Qu'est-ce que la publicité virtuelle et pourquoi maintenant ?
La publicité virtuelle consiste à superposer, en temps réel et sur le flux télévisuel, des bannières ou panneaux publicitaires différents de ceux physiquement présents autour du terrain. Cela permet notamment de proposer des messages différenciés selon le pays de diffusion et donc de vendre plusieurs fois le même espace média.
Un enjeu économique pour financer le sport
Aux prises avec une crise des droits TV, notamment dans le football, les acteurs du sport cherchent des leviers de monétisation. L'amendement, porté par le député Belkhir Belhaddad, vise à expérimenter la technologie afin d’évaluer son potentiel de recettes et ses impacts.
« On expérimente et on regarde comment ça fonctionne. On fera le bilan à l’issue pour savoir comment on peut étendre et généraliser la publicité virtuelle »
Modalités encore à préciser
Le texte laisse plusieurs éléments à définir : la liste des événements concernés et les modalités techniques précises n'ont pas été arrêtées.
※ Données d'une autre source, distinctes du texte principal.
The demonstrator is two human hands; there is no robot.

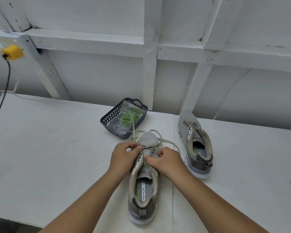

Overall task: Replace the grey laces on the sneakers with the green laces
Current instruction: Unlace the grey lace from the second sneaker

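On the bench, both hands pinched the near sneaker: left hand pulling grey lace out, right hand steadying; next, free the last eyelets, then fetch green laces at 12 o'clock.

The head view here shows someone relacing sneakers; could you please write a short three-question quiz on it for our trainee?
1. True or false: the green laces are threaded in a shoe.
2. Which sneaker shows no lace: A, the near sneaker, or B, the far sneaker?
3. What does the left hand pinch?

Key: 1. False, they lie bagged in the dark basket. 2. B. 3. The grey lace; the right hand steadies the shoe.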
L'encadrement réglementaire sera déterminant pour garantir la transparence vis-à-vis des téléspectateurs, la protection des droits existants et l'équilibre économique entre diffuseurs, organisateurs et annonceurs.
Conséquences attendues pour les marchés et les acteurs
Concrètement, la publicité virtuelle peut intéresser :
- les diffuseurs cherchant à optimiser les revenus par territoire ;
- les annonceurs voulant cibler des audiences nationales spécifiques au sein d'une même retransmission ;
- les fédérations et clubs en quête de financements complémentaires face à la baisse des recettes traditionnelles.
L'expérimentation soulève cependant des questions pratiques (interopérabilité des flux, qualité d'affichage) et éthiques (clarté pour le spectateur, concurrence déloyale vis‑à‑vis des sponsors en place). Le rapport attendu fin 2028 devra éclairer ces points avant toute généralisation.
| Élément | Date |
|---|---|
| Début de l'expérimentation | 1er janvier 2027 |
| Fin prévue | 30 juin 2028 |
| Rapport final au Parlement | 1er janvier 2029 |
Reste à voir si la France saura encadrer cette technique pour en faire un levier durable de financement sans perdre de vue la lisibilité pour le public et la protection des contrats commerciaux déjà en place.